Version: 0.6.1-incubating

Iceberg REST catalog service

Background

The Apache Gravitino Iceberg REST Server follows the Apache Iceberg REST API specification and acts as an Iceberg REST catalog server.

Capabilities

Supports the Apache Iceberg REST API defined in Iceberg 1.5, and supports all namespace and table interfaces. The following interfaces are not implemented yet:
- token
- view
- multi table transaction
- pagination
Works as a catalog proxy, supporting Hive and JDBC as catalog backend.
Supports HDFS and S3 storage.
Supports OAuth2 and HTTPS.
Provides a pluggable metrics store interface to store and delete Iceberg metrics.

Server management

There are three deployment scenarios for Gravitino Iceberg REST server:

A standalone server in a standalone Gravitino Iceberg REST server package.
A standalone server in the Gravitino server package.
An auxiliary service embedded in the Gravitino server.

For detailed instructions on how to build and install the Gravitino server package, please refer to How to build and How to install. To build the Gravitino Iceberg REST server package, use the command ./gradlew compileIcebergRESTServer -x test. Alternatively, to create the corresponding compressed package in the distribution directory, use ./gradlew assembleIcebergRESTServer -x test. The Gravitino Iceberg REST server package includes the following files:

|── ...
└── distribution/gravitino-iceberg-rest-server
    |── bin/
    |   └── gravitino-iceberg-rest-server.sh    # Gravitino Iceberg REST server Launching scripts.
    |── conf/                                   # All configurations for Gravitino Iceberg REST server.
    |   ├── gravitino-iceberg-rest-server.conf  # Gravitino Iceberg REST server configuration.
    |   ├── gravitino-env.sh                    # Environment variables, etc., JAVA_HOME, GRAVITINO_HOME, and more.
    |   └── log4j2.properties                   # log4j configuration for the Gravitino Iceberg REST server.
    |   └── hdfs-site.xml & core-site.xml       # HDFS configuration files.
    |── libs/                                   # Gravitino Iceberg REST server dependencies libraries.
    |── logs/                                   # Gravitino Iceberg REST server logs. Automatically created after the server starts.

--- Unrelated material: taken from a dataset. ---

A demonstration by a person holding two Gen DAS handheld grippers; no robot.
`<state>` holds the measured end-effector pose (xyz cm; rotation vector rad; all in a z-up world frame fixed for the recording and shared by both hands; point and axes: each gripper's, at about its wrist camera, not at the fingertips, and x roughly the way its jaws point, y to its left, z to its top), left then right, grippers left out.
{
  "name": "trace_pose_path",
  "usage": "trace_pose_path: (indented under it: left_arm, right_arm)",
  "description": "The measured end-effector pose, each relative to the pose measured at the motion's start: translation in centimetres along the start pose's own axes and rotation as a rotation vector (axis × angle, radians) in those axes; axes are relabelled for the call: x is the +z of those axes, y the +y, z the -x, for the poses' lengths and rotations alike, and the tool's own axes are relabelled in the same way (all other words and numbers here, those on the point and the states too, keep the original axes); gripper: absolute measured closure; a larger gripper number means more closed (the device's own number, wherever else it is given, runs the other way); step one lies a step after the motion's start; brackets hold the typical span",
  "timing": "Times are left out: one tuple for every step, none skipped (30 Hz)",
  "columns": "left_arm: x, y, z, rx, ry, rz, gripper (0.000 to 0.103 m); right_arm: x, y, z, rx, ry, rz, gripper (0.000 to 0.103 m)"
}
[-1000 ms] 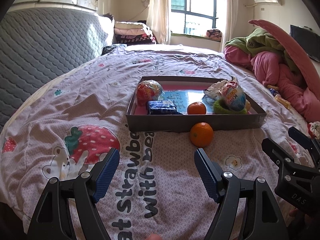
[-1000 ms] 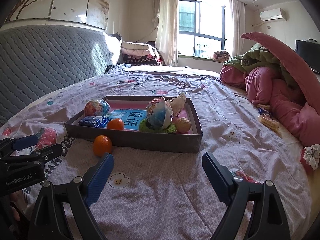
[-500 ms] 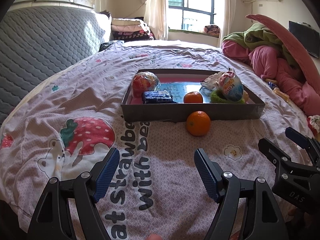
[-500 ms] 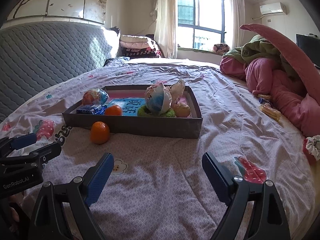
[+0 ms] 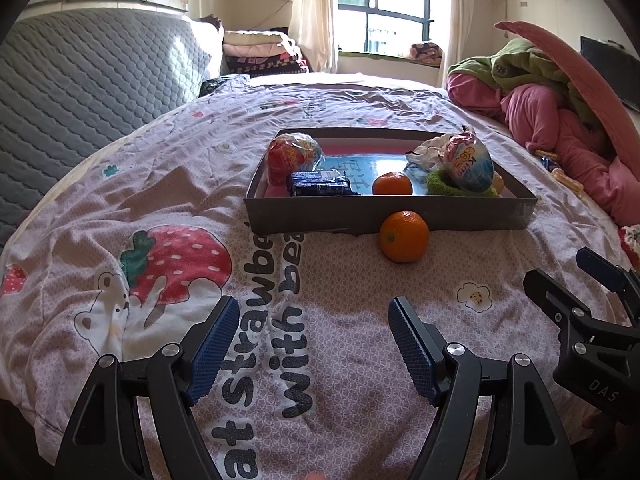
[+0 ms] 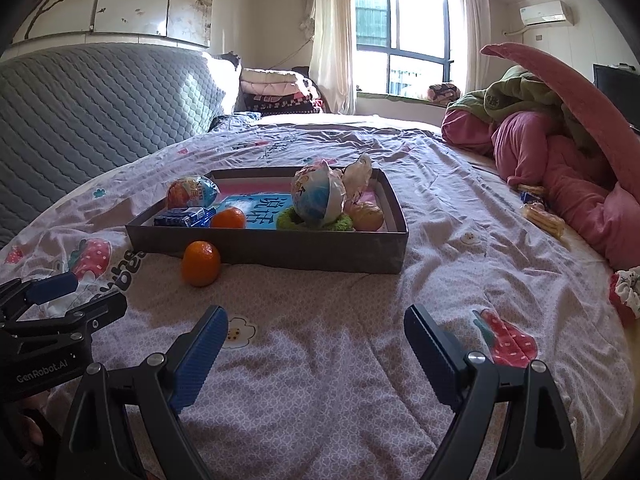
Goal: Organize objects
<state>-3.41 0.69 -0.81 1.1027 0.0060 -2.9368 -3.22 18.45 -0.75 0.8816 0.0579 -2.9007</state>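
Observation:
A grey shallow box (image 5: 480,214) (image 6: 280,250) lies on the bed. In it are a second orange (image 5: 392,184) (image 6: 228,218), a blue packet (image 5: 320,186) (image 6: 180,218), a red-and-white egg toy (image 5: 292,156) (image 6: 192,192), a blue-and-white egg toy (image 5: 470,162) (image 6: 318,196) on a green ring, and a round yellowish item (image 6: 368,216). One orange (image 5: 404,236) (image 6: 201,263) lies on the bedspread against the box's front wall. My left gripper (image 5: 312,342) is open and empty, short of that orange. My right gripper (image 6: 316,350) is open and empty, to the orange's right.
The bedspread (image 5: 160,208) has strawberry prints. A grey quilted headboard (image 5: 80,80) is on the left. Pink and green bedding (image 6: 560,140) is heaped on the right, with snack packets (image 6: 540,216) beside it. Folded blankets (image 6: 276,92) lie at the far end.
Both grippers stay open and empty. The views have shifted slightly; the box and the loose orange sit a little nearer and lower than half a second ago.

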Motion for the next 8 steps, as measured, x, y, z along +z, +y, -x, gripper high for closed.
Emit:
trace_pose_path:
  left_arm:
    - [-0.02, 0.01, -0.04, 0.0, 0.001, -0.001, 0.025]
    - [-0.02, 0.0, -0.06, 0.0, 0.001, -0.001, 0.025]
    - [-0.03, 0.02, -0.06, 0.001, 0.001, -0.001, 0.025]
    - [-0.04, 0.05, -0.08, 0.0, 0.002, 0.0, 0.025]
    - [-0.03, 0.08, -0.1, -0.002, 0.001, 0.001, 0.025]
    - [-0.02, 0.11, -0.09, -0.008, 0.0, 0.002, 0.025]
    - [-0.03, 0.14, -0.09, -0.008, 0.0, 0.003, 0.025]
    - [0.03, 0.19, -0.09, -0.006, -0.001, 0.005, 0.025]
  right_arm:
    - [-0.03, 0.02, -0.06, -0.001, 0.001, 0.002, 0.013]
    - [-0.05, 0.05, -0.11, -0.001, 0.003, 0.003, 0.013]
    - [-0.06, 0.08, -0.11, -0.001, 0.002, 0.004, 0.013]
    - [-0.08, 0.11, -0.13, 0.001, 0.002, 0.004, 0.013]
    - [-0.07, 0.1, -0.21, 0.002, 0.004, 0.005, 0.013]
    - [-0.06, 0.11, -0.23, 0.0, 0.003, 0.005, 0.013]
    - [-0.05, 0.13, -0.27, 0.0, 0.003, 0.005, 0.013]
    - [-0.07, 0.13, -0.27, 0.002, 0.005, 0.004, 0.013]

Apache Gravitino Iceberg REST catalog server configuration

There are distinct configuration files for standalone and auxiliary server: gravitino-iceberg-rest-server.conf is used for the standalone server, while gravitino.conf is for the auxiliary server. Although the configuration files differ, the configuration items remain the same.

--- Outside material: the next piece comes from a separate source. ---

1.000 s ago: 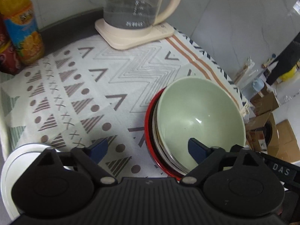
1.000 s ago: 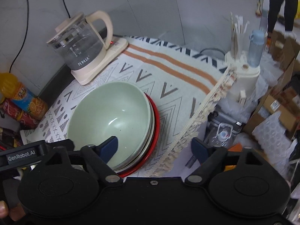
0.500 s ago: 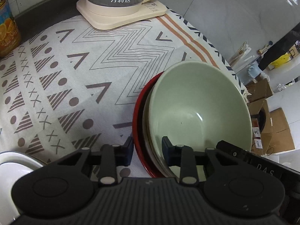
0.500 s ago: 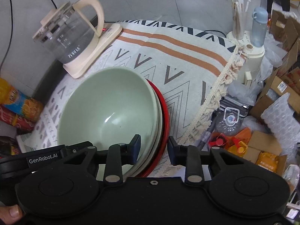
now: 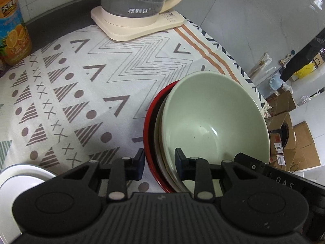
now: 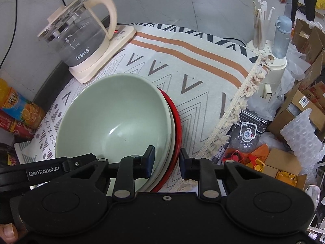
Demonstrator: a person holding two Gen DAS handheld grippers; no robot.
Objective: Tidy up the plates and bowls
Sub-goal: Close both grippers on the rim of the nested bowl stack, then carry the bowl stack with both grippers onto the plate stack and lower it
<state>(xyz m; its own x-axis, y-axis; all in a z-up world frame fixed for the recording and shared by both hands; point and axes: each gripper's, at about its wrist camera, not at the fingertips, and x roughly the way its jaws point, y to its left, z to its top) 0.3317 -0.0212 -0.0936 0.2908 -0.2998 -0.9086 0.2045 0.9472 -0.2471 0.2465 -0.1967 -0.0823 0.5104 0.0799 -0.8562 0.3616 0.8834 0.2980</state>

Starting with version 0.6.0-incubating, the prefix gravitino.auxService.iceberg-rest. for auxiliary server configurations has been deprecated. If both gravitino.auxService.iceberg-rest.key and gravitino.iceberg-rest.key are present, the latter will take precedence. The configurations listed below use the gravitino.iceberg-rest. prefix.

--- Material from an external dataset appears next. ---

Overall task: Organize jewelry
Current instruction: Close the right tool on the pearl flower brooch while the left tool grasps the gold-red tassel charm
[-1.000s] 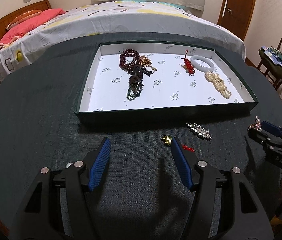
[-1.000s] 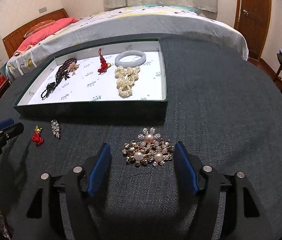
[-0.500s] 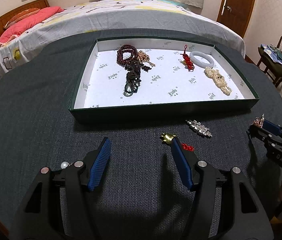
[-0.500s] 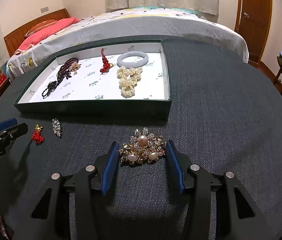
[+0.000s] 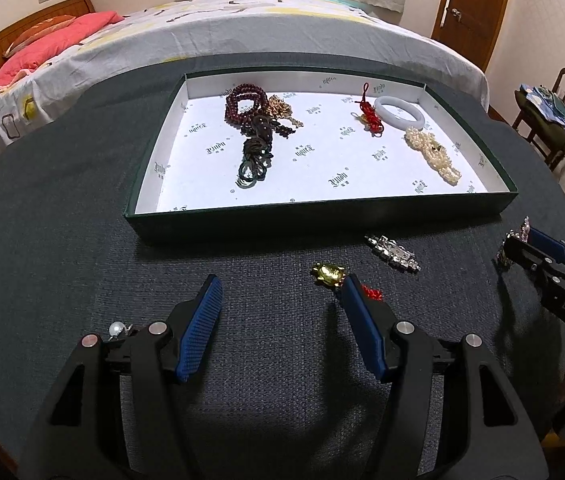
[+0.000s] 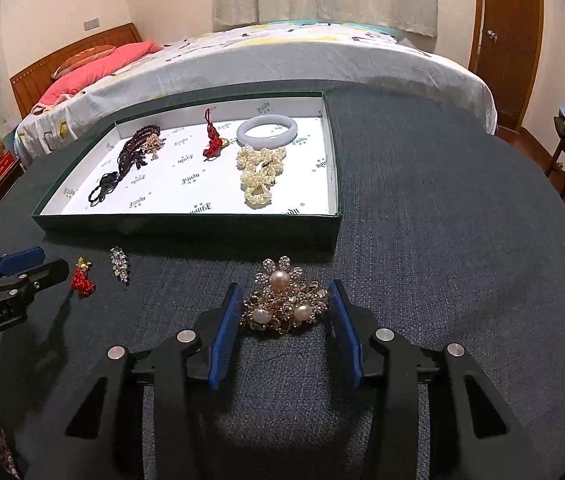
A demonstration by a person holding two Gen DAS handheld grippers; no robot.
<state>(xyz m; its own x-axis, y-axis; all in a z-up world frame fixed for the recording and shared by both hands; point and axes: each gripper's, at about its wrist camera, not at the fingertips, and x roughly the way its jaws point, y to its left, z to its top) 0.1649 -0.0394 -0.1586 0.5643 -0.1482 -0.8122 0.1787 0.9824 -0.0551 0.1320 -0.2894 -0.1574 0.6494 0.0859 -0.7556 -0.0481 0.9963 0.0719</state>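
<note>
The right hand-held gripper [image 6: 284, 312] has just been closing around the pearl brooch [image 6: 285, 300], and now both blue pads sit against its sides, so I call that a grip. The brooch lies on the dark counter [image 6: 442, 280], just in front of the green tray [image 6: 186, 224], near the tray's right front corner.

It looks like a stiff little thing, metal petals with three pearls on top, light to lift but fiddly: the thin petals could bend, the rounded pearls are slippery, and a hard squeeze could snap a stone loose. Best taken by the outer rim on two opposite sides, low down, which is about where the pads are.

It lies flat, face up, a rough triangle. One flower with its pearl points toward the tray; the two other pearls sit side by side nearer the gripper. Its wider span runs from pad to pad, parallel to the tray's front wall.

The left hand-held gripper [image 5: 280, 312] hangs over the counter in front of the tray with its jaws wide and nothing between them; a small gold charm [image 5: 328, 273] lies just beside its right fingertip
</note>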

Configuration to enable Iceberg REST service in Gravitino server.

Configuration item	Description	Default value	Required	Since Version
`gravitino.auxService.names`	The auxiliary service name of the Gravitino Iceberg REST catalog service. Use `iceberg-rest`.	(none)	Yes	0.2.0
`gravitino.iceberg-rest.classpath`	The classpath of the Gravitino Iceberg REST catalog service; includes the directory containing jars and configuration. It supports both absolute and relative paths, for example, `iceberg-rest-server/libs, iceberg-rest-server/conf`	(none)	Yes	0.2.0

Please note that, it only takes affect in gravitino.conf, you don't need to specify the above configurations if start as a standalone server.

HTTP server configuration

Configuration item	Description	Default value	Required	Since Version
`gravitino.iceberg-rest.host`	The host of the Gravitino Iceberg REST catalog service.	`0.0.0.0`	No	0.2.0
`gravitino.iceberg-rest.httpPort`	The port of the Gravitino Iceberg REST catalog service.	`9001`	No	0.2.0
`gravitino.iceberg-rest.minThreads`	The minimum number of threads in the thread pool used by the Jetty web server. `minThreads` is 8 if the value is less than 8.	`Math.max(Math.min(Runtime.getRuntime().availableProcessors() * 2, 100), 8)`	No	0.2.0
`gravitino.iceberg-rest.maxThreads`	The maximum number of threads in the thread pool used by the Jetty web server. `maxThreads` is 8 if the value is less than 8, and `maxThreads` must be greater than or equal to `minThreads`.	`Math.max(Runtime.getRuntime().availableProcessors() * 4, 400)`	No	0.2.0
`gravitino.iceberg-rest.threadPoolWorkQueueSize`	The size of the queue in the thread pool used by Gravitino Iceberg REST catalog service.	`100`	No	0.2.0
`gravitino.iceberg-rest.stopTimeout`	The amount of time in ms for the Gravitino Iceberg REST catalog service to stop gracefully. For more information, see `org.eclipse.jetty.server.Server#setStopTimeout`.	`30000`	No	0.2.0
`gravitino.iceberg-rest.idleTimeout`	The timeout in ms of idle connections.	`30000`	No	0.2.0
`gravitino.iceberg-rest.requestHeaderSize`	The maximum size of an HTTP request.	`131072`	No	0.2.0
`gravitino.iceberg-rest.responseHeaderSize`	The maximum size of an HTTP response.	`131072`	No	0.2.0
`gravitino.iceberg-rest.customFilters`	Comma-separated list of filter class names to apply to the APIs.	(none)	No	0.4.0

The filter in customFilters should be a standard javax servlet filter. You can also specify filter parameters by setting configuration entries in the style gravitino.iceberg-rest.<class name of filter>.param.<param name>=<value>.

Security

Gravitino Iceberg REST server supports OAuth2 and HTTPS, please refer to Security for more details.

Storage

Gravitino Iceberg REST server supports S3 and HDFS for storage.

S3 configuration

Gravitino Iceberg REST service supports using static access-key-id and secret-access-key to access S3 data.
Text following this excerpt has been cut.